Brésil: Flavio Bolsonaro dans la tourmente à l'approche de la présidentielle
Les sondages étaient encourageants pour Flavio Bolsonaro en vue de la présidentielle d'octobre au Brésil face à Lula, quand des révélations explosives sur ses liens avec un banquier emprisonné pour fraude présumée l'ont stoppé net dans son élan.
Adoubé par son père, l'ex-président d'extrême droite Jair Bolsonaro, qui purge actuellement une peine de prison pour tentative de coup d'Etat, ce sénateur de 45 ans avait réussi à s'imposer comme le principal candidat du camp conservateur.
Dans les enquêtes d'opinion, il était au coude à coude avec le président de gauche Luiz Inacio Lula da Silva, et parfois légèrement devant.
Mais c'était avant que le média Intercept Brasil ne révèle, enregistrement audio à l'appui, qu'il avait demandé de l'argent à Daniel Vorcaro, banquier soupçonné d'être au coeur d'un scandale financier qui secoue le Brésil depuis plusieurs mois.
Selon ce site d'investigation, l'enregistrement fait partie d'un ensemble prouvant que M. Vorcaro avait accepté de contribuer à hauteur de 24 millions de dollars au film "Dark Horse", dans lequel l'acteur américain Jim Caviezel incarne Jair Bolsonaro. Le banquier aurait effectivement payé un peu moins de la moitié.
Or, Flavio Bolsonaro avait assuré jusqu'à présent qu'il n'avait aucune relation avec ce patron dont la banque privée, Banco Master, a été liquidée l'an dernier, laissant une dette de plus de sept milliards de dollars.
Il a finalement dû reconnaître lui avoir demandé des fonds pour le film, mais a nié toute malversation.
- "Très serein" -
De nouvelles révélations ces derniers jours l'ont mis encore plus sur la défensive: il a dû admettre mardi avoir rendu visite à Daniel Vorcaro en novembre, quand ce dernier était en résidence surveillée.
Sans compter de nombreuses questions soulevées sur la nature des transactions et la destination précise des fonds censés financer le film.
La candidature du fils aîné de l'ex-chef de l'Etat n'a pas tardé à accuser le coup: mardi, il s'est retrouvé sept points derrière Lula dans un sondage.
A la sortie d'une réunion le même jour avec des parlementaires de sa formation, le Parti libéral, Flavio Bolsonaro s'est dit toutefois "très serein".
"Il n'y a aucune discussion sur l'hypothèse de remplacer Flavio" par un autre candidat, affirme à l'AFP le député bolsonariste Evair de Melo.
- Liens du sang -
Ce scandale est en tout cas une aubaine pour Lula, qui avait perdu du terrain ces derniers mois dans sa tentative de réélection à 80 ans pour un quatrième mandat, après un premier passage à la présidence (2003-2010).
Ces révélations constituent "peut-être le fait le plus important" de la pré-campagne, estime le député de gauche Ivan Valente.
"Si d'autres révélations sortent, cela va être fatal pour la candidature" de Flavio Bolsonaro, prédit-il.
Marcio Coimbra, directeur du groupe de réflexion Casa Politica, s'attend à ce que la situation du sénateur "se dégrade de plus en plus". Mais il estime que Bolsonaro père "maintiendra jusqu'au bout" son fils aîné dans la course.
Jair Bolsonaro, 71 ans, a désigné Flavio Bolsonaro comme son héritier depuis la prison.
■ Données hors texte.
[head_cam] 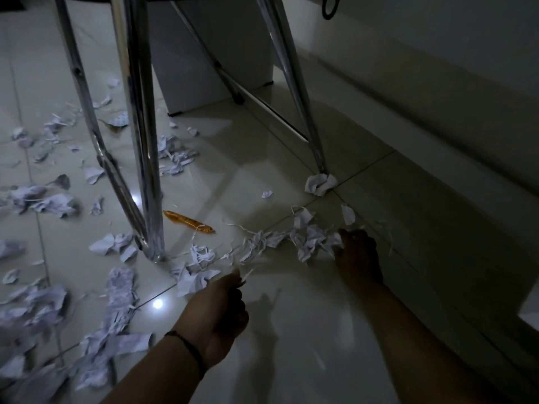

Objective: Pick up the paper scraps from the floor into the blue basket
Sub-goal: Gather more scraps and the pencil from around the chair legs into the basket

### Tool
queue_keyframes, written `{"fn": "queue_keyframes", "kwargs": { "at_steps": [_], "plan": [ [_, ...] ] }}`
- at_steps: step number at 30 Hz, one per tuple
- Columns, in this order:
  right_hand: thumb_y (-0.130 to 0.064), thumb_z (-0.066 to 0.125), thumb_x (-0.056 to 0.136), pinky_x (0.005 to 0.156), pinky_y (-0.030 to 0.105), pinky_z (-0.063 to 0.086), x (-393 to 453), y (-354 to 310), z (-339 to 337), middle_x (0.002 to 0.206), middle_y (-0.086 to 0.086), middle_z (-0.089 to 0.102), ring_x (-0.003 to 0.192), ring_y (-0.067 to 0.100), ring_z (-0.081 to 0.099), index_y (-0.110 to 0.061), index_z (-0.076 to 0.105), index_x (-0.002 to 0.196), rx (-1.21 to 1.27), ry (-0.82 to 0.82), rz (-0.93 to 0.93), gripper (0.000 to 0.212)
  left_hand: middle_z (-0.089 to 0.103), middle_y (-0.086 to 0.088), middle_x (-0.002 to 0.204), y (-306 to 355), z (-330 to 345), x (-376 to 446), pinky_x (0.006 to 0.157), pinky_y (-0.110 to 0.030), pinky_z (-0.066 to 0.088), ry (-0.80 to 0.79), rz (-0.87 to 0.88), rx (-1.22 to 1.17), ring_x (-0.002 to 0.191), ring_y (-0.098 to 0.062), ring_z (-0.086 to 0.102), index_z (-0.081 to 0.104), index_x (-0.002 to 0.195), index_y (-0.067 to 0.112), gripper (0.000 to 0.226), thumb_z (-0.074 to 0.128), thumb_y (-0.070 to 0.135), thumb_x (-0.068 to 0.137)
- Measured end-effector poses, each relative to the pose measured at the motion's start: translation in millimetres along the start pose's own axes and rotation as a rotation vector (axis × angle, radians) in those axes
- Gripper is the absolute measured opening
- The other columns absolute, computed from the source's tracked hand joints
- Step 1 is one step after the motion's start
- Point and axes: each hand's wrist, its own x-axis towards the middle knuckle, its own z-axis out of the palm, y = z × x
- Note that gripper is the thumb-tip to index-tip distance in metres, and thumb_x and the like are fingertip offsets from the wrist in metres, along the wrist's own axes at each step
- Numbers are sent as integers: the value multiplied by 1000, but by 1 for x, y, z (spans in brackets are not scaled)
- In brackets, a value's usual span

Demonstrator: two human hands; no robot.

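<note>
Paper scraps [306, 240] lay on the floor [291, 330] between both hands. Chair legs [140, 170] stood behind, left; a wall [437, 112] ran right.

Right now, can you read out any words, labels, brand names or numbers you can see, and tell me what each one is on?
No text can be read.
Paper scraps: some show faint grey print, too small and blurred to read.
Orange wrapper: any marking is too small to tell.
Chair legs, wall: no lettering shows.
</note>
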Motion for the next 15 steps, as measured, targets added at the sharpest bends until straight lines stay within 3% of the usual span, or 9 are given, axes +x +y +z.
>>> {"fn": "queue_keyframes", "kwargs": {
  "at_steps": [1, 3, 6, 8, 10, 13, 15],
  "plan": [
    [-22, 46, 95, 94, 37, 37, -6, -1, 3, 129, 16, 46, 115, 32, 43, -15, 45, 133, -24, 46, -7, 40, 48, -2, 55, -1, 1, -2, 47, -21, 36, 7, -13, -8, 50, -15, 40, 61, 93, 10, 14, 51, 21, 93],
    [-11, 43, 94, 91, 35, 37, -16, -5, 0, 123, 17, 49, 111, 32, 46, -12, 48, 131, 62, 102, 7, 37, 32, 1, 54, -6, 1, -2, 43, -22, 26, 17, -28, -37, 49, -11, 24, 61, 88, 11, 16, 48, 16, 95],
    [-6, 48, 92, 89, 35, 40, -39, -30, -26, 117, 19, 53, 109, 33, 50, -6, 53, 124, 378, 245, 26, 33, 42, -2, 59, -12, 3, -5, 37, -19, 36, -9, -46, -119, 51, -13, 35, 58, 86, 10, 16, 46, 16, 96],
    [0, 54, 88, 86, 37, 46, -68, -61, -47, 109, 18, 59, 102, 33, 57, -3, 59, 118, 536, 349, -138, 30, 53, -7, 67, -12, 7, -6, 46, -25, 48, -9, -77, -178, 59, -17, 50, 59, 87, 7, 19, 45, 18, 96],
    [-4, 55, 87, 87, 36, 49, -98, -91, -62, 109, 13, 63, 102, 29, 59, -7, 60, 117, 596, 265, -328, 31, 62, -13, 78, -10, 8, -7, 63, -33, 51, -65, -102, -236, 72, -24, 60, 61, 91, 4, 28, 42, 24, 97],
    [-24, 48, 91, 90, 30, 44, -128, -127, -71, 114, 2, 60, 107, 20, 53, -22, 51, 123, 540, 23, -446, 32, 72, -16, 84, -4, 7, -10, 66, -37, 55, -258, -39, -211, 72, -29, 69, 72, 90, 5, 40, 44, 34, 91],
    [-28, 49, 88, 91, 30, 42, -135, -139, -71, 105, -3, 62, 103, 17, 55, -23, 59, 109, 425, 119, -554, 23, 72, -17, 78, 0, 4, -11, 69, -39, 53, -315, -8, -244, 71, -30, 69, 73, 83, 3, 38, 51, 34, 81]
  ]
}}
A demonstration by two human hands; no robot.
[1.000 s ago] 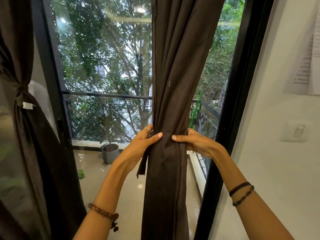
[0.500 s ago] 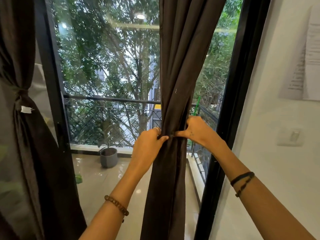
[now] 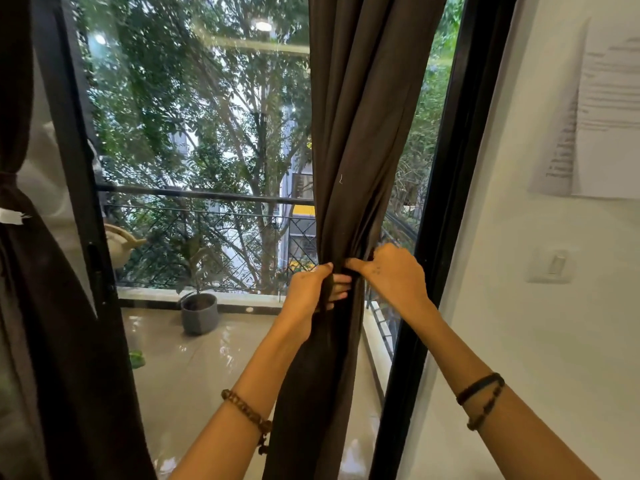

Il a ainsi écarté des personnalités qui avaient davantage les faveurs des milieux d'affaires, comme son ancien ministre Tarcisio de Freitas, qui briguera finalement la réélection au poste de gouverneur de Sao Paulo.
Selon Marcio Coimbra, l'ex-président veut "garder la mainmise sur la droite", et pour ce faire il fallait que le candidat ait "du sang Bolsonaro" dans les veines.
Pour tenter de séduire un électorat plus large, Flavio Bolsonaro se présente comme plus modéré que son père.
Cela ne l'empêche pas de défendre une ligne dure en matière de sécurité. Et il affirmait lors d'un entretien récent à CNN Brasil que son père serait toujours "sa boussole".
L'aîné des fils Bolsonaro a déjà eu des démêlés avec la justice: il a été accusé en 2020 de détournement de fonds publics, à travers des employés fantômes qui lui auraient reversé une partie de leurs rémunérations quand il était député régional de Rio de Janeiro. L'affaire a finalement été classée.
Il a par ailleurs été critiqué pour avoir décerné en 2005 une médaille à un policier qui s'est révélé être membre d'une milice, l'un des groupes criminels sévissant à Rio.